* To do
In the entries that follow, find every line containing "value" and copy it.

(Data excerpts)
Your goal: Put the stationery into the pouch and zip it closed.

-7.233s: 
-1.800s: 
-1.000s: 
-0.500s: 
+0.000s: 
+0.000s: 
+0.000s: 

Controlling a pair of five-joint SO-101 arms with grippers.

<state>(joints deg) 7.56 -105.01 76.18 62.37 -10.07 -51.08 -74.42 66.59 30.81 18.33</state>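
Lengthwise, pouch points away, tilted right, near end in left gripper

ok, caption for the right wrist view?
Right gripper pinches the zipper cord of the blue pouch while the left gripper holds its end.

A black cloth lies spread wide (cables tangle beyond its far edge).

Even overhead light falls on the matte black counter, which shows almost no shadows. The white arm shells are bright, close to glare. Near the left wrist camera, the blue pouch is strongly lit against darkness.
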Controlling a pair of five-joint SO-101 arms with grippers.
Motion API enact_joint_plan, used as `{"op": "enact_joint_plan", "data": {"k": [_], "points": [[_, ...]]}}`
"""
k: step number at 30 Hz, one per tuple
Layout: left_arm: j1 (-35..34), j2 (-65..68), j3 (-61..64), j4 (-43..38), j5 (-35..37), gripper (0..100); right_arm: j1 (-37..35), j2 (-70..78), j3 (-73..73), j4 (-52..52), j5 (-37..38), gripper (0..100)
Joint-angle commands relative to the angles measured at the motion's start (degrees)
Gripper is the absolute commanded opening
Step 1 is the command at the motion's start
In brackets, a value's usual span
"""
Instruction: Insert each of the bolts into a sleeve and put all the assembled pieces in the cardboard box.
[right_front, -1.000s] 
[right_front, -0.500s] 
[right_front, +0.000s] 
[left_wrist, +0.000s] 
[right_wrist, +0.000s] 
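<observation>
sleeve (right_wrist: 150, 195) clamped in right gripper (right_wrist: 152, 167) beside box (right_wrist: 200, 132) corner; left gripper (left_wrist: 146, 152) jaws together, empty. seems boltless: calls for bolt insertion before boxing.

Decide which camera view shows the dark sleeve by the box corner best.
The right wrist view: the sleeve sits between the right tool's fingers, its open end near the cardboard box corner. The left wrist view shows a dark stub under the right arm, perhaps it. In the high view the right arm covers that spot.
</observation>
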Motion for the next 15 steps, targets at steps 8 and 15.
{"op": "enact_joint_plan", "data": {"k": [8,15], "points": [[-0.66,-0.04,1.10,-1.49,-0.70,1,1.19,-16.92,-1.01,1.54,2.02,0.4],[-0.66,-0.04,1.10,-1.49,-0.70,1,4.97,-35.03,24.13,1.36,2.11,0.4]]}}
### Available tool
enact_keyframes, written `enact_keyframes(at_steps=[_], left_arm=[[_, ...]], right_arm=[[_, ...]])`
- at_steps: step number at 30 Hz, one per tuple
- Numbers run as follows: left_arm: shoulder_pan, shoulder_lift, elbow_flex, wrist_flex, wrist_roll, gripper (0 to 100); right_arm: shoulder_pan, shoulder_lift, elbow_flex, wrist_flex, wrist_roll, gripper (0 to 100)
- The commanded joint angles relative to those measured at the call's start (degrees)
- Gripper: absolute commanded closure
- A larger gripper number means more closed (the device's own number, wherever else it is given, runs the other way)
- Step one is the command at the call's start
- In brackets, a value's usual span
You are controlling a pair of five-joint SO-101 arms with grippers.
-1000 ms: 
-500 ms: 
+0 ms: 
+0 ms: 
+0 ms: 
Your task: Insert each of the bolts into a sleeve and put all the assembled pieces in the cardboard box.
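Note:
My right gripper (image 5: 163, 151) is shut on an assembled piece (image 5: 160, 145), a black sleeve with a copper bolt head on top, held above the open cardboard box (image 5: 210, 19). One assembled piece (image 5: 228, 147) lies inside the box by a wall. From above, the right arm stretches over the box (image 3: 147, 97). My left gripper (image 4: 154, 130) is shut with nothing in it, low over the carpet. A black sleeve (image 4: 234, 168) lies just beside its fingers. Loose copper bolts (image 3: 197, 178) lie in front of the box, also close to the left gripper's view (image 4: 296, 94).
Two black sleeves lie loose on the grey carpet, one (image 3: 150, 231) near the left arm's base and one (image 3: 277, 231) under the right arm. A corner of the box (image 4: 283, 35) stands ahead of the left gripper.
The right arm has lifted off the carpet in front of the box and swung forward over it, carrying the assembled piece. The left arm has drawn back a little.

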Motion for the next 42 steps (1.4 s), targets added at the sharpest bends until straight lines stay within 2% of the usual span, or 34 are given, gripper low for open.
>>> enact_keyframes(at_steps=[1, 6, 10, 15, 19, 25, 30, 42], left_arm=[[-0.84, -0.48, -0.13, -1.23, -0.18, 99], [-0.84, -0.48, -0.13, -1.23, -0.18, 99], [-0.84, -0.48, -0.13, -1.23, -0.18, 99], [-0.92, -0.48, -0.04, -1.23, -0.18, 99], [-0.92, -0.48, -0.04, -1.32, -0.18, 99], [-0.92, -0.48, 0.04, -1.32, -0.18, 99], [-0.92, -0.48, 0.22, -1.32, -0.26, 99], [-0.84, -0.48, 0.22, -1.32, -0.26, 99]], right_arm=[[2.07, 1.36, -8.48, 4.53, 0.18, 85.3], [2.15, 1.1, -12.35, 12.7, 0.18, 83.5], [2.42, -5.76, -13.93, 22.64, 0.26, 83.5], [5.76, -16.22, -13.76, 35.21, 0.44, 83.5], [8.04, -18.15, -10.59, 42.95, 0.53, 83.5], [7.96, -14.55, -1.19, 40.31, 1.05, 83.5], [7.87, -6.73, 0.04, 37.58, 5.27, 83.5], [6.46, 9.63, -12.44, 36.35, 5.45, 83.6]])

* Task response
In brackets, a value's usual span
- In brackets, a value's usual span

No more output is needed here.